• ACTION ITEM: The required answer is every line of the data containing the word "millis".

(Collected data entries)
◆ ◆ ◆ ◆ ◆

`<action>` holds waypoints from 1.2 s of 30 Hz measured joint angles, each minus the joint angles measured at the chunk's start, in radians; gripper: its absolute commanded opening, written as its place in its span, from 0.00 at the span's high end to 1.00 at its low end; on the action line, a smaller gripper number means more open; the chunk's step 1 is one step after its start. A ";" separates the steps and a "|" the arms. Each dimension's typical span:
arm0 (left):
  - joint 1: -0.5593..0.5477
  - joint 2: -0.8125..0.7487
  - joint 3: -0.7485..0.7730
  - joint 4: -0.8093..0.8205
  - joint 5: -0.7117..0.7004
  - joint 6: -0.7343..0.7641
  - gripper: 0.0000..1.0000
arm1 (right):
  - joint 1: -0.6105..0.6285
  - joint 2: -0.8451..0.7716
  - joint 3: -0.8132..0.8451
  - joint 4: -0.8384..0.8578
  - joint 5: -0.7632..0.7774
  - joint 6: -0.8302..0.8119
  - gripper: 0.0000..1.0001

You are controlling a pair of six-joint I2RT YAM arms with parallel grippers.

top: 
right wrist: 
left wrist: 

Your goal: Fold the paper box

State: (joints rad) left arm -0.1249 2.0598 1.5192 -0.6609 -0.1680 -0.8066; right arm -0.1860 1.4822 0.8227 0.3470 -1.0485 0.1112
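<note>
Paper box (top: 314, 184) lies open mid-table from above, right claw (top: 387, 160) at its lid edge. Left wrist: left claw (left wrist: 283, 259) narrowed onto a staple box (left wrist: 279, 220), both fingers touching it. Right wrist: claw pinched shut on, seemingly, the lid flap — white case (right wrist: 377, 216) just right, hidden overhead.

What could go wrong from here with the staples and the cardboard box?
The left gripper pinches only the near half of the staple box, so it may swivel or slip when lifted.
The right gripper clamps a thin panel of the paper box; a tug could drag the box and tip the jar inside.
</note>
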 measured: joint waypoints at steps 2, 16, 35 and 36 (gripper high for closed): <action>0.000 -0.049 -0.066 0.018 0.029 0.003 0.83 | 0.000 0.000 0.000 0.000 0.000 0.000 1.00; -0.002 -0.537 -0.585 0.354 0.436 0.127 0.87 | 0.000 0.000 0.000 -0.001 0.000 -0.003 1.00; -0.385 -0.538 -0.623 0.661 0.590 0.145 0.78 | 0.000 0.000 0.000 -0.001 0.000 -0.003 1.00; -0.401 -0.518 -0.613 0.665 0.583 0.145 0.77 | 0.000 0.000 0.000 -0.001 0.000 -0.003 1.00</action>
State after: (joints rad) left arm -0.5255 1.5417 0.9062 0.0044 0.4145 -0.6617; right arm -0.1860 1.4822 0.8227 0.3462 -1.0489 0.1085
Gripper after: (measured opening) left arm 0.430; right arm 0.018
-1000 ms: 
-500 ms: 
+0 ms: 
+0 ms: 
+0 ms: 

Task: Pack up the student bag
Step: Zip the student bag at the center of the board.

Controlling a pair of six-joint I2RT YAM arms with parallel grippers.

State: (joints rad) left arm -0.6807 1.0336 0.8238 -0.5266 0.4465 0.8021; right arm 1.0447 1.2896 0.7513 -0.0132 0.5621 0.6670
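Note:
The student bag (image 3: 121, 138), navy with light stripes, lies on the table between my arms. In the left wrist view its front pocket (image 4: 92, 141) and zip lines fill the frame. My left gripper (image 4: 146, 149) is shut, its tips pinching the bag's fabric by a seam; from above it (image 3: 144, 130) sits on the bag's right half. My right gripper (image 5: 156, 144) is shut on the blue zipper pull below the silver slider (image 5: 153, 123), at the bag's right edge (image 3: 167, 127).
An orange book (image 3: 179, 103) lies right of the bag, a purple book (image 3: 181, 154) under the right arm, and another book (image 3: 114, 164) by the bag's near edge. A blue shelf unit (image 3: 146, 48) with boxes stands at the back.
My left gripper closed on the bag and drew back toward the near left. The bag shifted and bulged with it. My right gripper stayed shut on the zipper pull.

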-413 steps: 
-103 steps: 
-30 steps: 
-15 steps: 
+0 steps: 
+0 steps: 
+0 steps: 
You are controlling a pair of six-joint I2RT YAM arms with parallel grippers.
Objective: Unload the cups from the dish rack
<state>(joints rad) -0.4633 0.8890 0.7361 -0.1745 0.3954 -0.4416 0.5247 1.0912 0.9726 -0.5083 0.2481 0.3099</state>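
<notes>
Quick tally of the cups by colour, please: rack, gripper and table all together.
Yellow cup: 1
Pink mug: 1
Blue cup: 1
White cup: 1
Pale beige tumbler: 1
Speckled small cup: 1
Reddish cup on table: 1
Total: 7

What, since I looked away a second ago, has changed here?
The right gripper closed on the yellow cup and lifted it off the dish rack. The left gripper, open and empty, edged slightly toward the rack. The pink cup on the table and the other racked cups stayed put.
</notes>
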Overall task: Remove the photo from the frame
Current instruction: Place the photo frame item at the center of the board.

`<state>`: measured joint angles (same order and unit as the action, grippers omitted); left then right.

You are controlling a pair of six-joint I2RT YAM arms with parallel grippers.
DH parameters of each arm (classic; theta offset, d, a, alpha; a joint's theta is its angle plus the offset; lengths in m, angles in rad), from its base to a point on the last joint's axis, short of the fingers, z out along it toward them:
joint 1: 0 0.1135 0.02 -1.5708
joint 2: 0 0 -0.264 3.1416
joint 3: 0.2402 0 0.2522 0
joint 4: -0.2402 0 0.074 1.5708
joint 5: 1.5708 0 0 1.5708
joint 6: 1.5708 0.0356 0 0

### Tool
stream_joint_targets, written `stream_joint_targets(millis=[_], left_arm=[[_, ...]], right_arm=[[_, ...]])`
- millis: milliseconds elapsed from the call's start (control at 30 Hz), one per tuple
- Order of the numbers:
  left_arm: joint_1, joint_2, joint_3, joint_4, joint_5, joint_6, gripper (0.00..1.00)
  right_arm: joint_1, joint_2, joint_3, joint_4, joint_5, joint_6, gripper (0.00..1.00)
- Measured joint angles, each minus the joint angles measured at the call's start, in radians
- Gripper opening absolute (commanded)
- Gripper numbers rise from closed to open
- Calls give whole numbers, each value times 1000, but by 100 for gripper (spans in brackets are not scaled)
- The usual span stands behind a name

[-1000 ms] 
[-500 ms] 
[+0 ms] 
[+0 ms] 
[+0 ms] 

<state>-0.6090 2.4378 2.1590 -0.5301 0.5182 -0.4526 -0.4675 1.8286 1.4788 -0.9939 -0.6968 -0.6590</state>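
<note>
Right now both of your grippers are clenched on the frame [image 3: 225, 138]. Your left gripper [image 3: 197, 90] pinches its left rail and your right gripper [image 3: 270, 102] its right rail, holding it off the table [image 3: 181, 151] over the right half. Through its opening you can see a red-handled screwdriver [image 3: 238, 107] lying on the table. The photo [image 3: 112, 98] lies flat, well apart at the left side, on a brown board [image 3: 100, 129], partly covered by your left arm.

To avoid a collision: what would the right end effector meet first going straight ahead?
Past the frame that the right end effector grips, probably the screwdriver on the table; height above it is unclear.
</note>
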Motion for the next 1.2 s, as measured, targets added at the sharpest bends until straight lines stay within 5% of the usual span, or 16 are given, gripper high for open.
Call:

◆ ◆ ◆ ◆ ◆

• ANSWER TO THIS TASK:
stream_joint_targets, written `stream_joint_targets(millis=[_], left_arm=[[_, ...]], right_arm=[[_, ...]])`
- millis: milliseconds elapsed from the call's start (control at 30 Hz), one per tuple

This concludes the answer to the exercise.